Hanszen College senior David Yang is among those whose last semester at Rice has been cut short, yet he’s remained optimistic throughout.
“I’d like future Rice students to know that this was a highly unusual yet unique time for the entire Rice community and that none of us expected this to happen,” Yang said. The cancellation or modification of important traditions such as Beer Bike, Rondelet, commencement and the last walk through the Sallyport, he said, made this semester “unlike any other.”
At the same time, he said, the closure has been “a good opportunity to appreciate aspects of our lives that we often take for granted, and to show empathy and responsibility to others during an uncertain time.”
Yang said he appreciated Kimbro incorporating journaling into her Medical Sociology class not only for the record he and his fellow students will be able to leave behind, but also for the opportunities afforded by the therapeutic act of journaling itself.
“The week of March 9 was an emotional roller coaster for the vast majority of Rice students,” he said. “Journaling at the end of the week gave me an opportunity to reflect on and consolidate everything that had happened in the past week and present my personal story regarding COVID-19.”
Reading the journal entries of his fellow students showed common themes of surprise, sadness, uncertainty and hope, he said.
“I would say it has definitely been a good conduit for processing all the emotions experienced and I appreciate learning about the perspectives and stories of my fellow classmates,” Yang said.
Kimbro said she is still processing her own emotions around all of the upheaval. She already misses seeing her students in person and the positive energy she said they always bring to class. She is also coming to terms with the fact that she already may have seen some of her seniors for the last time without even realizing it.

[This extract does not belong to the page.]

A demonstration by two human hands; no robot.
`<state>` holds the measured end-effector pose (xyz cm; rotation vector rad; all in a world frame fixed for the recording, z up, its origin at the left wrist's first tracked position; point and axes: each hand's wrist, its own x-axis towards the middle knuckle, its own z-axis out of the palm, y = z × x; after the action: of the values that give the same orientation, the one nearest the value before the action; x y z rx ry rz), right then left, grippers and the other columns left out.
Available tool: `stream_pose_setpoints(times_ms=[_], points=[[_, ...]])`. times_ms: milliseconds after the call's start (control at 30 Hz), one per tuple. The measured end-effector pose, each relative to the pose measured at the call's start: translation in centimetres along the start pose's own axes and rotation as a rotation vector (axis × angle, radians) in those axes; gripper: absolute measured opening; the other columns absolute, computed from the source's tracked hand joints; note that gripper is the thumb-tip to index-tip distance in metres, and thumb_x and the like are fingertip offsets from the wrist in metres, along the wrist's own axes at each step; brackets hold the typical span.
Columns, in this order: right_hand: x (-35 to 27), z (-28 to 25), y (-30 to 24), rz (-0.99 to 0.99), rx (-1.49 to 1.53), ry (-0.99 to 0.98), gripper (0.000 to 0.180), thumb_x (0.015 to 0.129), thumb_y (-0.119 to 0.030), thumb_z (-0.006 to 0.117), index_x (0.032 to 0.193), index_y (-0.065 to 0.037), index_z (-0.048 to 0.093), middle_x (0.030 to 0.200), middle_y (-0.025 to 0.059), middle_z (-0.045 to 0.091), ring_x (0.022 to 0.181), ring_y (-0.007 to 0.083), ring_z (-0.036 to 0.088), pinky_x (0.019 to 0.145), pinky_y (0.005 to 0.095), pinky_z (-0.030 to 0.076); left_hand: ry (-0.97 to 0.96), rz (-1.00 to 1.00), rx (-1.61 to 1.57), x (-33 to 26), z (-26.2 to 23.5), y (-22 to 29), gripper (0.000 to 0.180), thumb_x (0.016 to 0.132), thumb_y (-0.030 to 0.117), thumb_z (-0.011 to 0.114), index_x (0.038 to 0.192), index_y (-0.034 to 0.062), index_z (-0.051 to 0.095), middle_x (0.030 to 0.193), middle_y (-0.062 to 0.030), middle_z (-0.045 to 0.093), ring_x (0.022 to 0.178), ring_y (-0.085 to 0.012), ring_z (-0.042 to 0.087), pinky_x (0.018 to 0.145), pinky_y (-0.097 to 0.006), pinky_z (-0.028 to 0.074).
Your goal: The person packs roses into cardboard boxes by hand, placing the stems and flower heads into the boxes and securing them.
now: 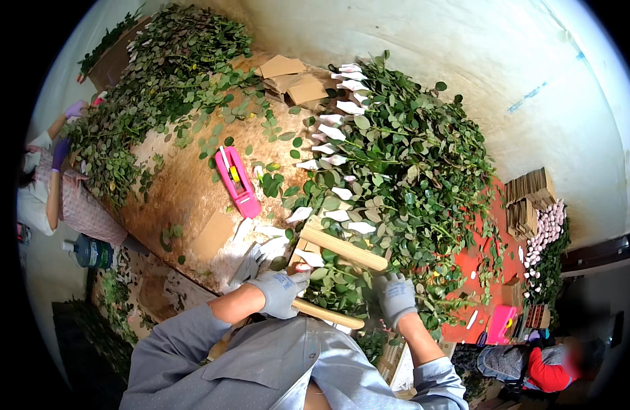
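Note:
My left hand [281,292], in a grey glove, is at the head end of a wooden rack, fingers closed on what looks like a rose head; the grip is partly hidden. Between the rack's rounded rails [344,247] lie leafy rose stems [337,287]. A rose with a white sleeve [309,257] over its bloom rests inside the rack. My right hand [397,298], also gloved, is beyond the right end of the upper rail, fingers curled down over leafy stems. Just left of the rack, a grey metal piece [245,268] lies beside my left hand.
White-sleeved roses [417,157] are heaped right of the rack. A pink tape dispenser [237,183] and cardboard sheets [292,78] lie on the table [185,164]. Another person [55,184] handles foliage at far left; someone in red [547,369] is at lower right.

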<state>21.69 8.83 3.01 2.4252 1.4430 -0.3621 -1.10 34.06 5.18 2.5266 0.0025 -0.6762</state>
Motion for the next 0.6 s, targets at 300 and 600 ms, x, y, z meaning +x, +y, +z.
stream_pose_setpoints(times_ms=[300,600], points=[[0.5,-7.2,-6.7,-0.178,-0.042,0.059,0.026,0.093,-0.017,0.055,0.116,-0.008,0.062,0.104,0.0097,0.065,0.099,0.0275,0.066,0.075,0.041,0.056,-0.018,0.011,0.005,0.2,0.7,-0.5,0.073,0.083,0.042,0.067,0.145,0.0045,0.053,0.16,-0.0133,0.04,0.118,-0.0345,0.065,0.101,-0.045,0.051],[9.3,-0.4,-11.1,-0.258,0.067,0.108,0.03,0.099,-0.017,0.049,0.124,-0.005,0.062,0.106,0.0191,0.065,0.08,0.032,0.073,0.061,0.0464,0.058,-0.039,0.028,0.016,0.2,-0.2,-0.2,0.076,0.082,0.045,0.07,0.144,0.0039,0.054,0.159,-0.015,0.042,0.118,-0.0376,0.065,0.102,-0.047,0.05]])
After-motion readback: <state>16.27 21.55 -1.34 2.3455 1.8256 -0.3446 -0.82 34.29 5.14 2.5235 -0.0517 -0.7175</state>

“When I said goodbye (before spring break) I had no idea that I wasn’t going get to see them again, in person, all together, you know, so it’s been very, very hard,” Kimbro said. This is one of the reasons she’ll be doing live classes remotely; it’s what her students wanted too.
“Hopefully that will kind of help us all feel a little bit more connected,” she said.
In the meantime, her students will be continuing their semester’s regular coursework online and turning in a new journal entry every two weeks. In addition to seeing her students’ faces on video classroom sessions, Kimbro said she’s looking forward to seeing how their thoughts on COVID-19 change over time.
“Right now they’re feeling sad and confused and scared, but what is it going to be like in two weeks?” Kimbro said. “I’m hoping to kind of capture some of that temporal element as well.”